Sophie Alpert makes several good points in a recent post on ‘Observable programming’:
Excel is unusually good at allowing you to build complex programs while allowing you to see the values of every intermediate computation …In contrast, traditional programming environments make the code you write much clearer…But they’re usually terrible at allowing you to observe the behavior of your program when subjected to concrete values.
All true. She continues:
Our best tools are usually manual log statements and debuggers where you can step through code in one direction but which don’t facilitate the same type of observability that Excel produces without trying.
Hold this thought.
Have you ever been on a programming ‘roll’? Like you have a flash of insight and a sequence of functions springs into mind.
You start coding: pipe-function-pipe-function-pipe-function… You write a dozen or so lines before ever checking the validity
and output of each operation. Then you rub your hands together in excitement, highlight the chain, hit command-enter
, and…Error.
Ugh, what happened? you mutter.
As an unabashed print debugger, I would check the error message and then insert a series of View
statements wherever I think the
error occurred. What exactly did gather do? What does my new variable from mutate look like? In other words,
I would need to see what was changing in my data frame along the way.
This is a tedious and unenjoyable process. It makes me feel like a hack and reinforces Sophie’s argument about Excel’s relative advantage. In Excel, we observe; while programming, we abstract. She then issues a challenge:
How can we build tools that give us the best of both worlds?
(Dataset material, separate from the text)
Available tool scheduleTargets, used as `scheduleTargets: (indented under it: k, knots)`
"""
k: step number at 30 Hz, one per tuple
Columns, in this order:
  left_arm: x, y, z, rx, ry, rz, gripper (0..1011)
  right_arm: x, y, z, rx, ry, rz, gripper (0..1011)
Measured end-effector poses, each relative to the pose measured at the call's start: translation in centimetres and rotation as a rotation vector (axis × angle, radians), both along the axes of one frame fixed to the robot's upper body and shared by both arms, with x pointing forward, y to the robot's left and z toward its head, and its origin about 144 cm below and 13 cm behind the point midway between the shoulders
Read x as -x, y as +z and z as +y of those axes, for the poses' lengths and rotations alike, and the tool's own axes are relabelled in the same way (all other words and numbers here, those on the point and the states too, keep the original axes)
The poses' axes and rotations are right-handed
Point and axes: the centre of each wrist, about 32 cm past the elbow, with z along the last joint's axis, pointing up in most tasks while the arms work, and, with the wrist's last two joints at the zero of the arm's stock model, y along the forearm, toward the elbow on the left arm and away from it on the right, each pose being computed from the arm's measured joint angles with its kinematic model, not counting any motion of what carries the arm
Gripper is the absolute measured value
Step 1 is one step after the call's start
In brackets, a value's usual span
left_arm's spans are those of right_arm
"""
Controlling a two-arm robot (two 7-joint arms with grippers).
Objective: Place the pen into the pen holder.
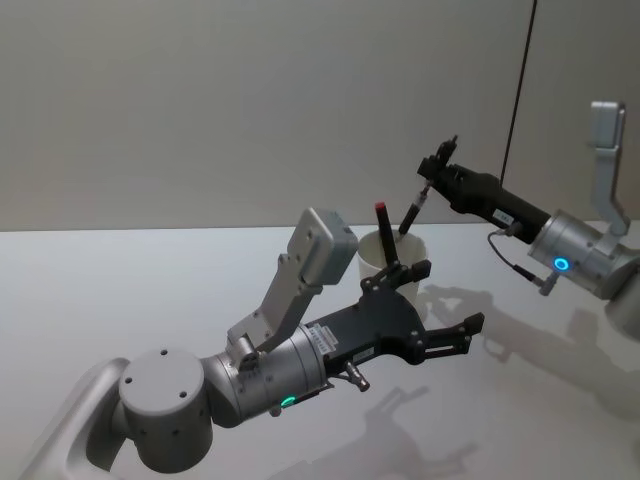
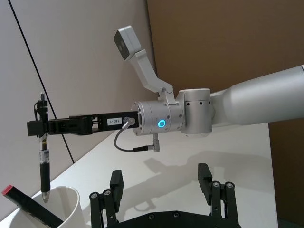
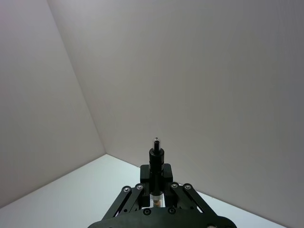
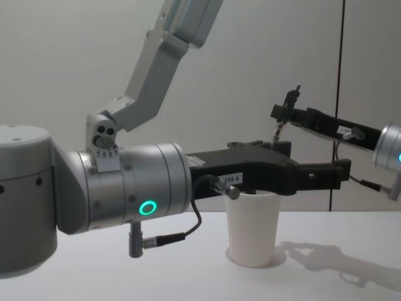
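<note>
Overhead, the right gripper (image 2: 38, 128) is clamped on the upper barrel of the pen (image 2: 43, 159), which hangs nearly upright with its tip just inside the rim of the cup (image 2: 66, 202). Inside the cup leans a second pen with a red end (image 2: 9, 191), resting against the wall. Nearer the robot, the left gripper (image 1: 450, 305) hovers beside the cup with fingers (image 2: 115, 183) spread wide, holding nothing. The cup stands upright on the white table (image 1: 120, 290).
</note>
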Motion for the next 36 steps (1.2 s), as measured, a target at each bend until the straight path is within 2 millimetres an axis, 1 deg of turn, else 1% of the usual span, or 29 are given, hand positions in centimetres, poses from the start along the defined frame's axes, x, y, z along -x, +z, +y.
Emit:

This was the genesis of my new package, ViewPipeSteps
. The RStudio addin attempts to enhance the observability of the programming
experience, particularly within the context of the tidyverse. By highlighting any pipe sequence, the addin will generate numbered View
tabs, allowing you to observe all the output of your code, step-by-step:
My hope is that it saves users a little time debugging. I suspect it could also be a useful teaching tool. An instructor, for example, could highlight a sequence and both explain and show what happens after each step.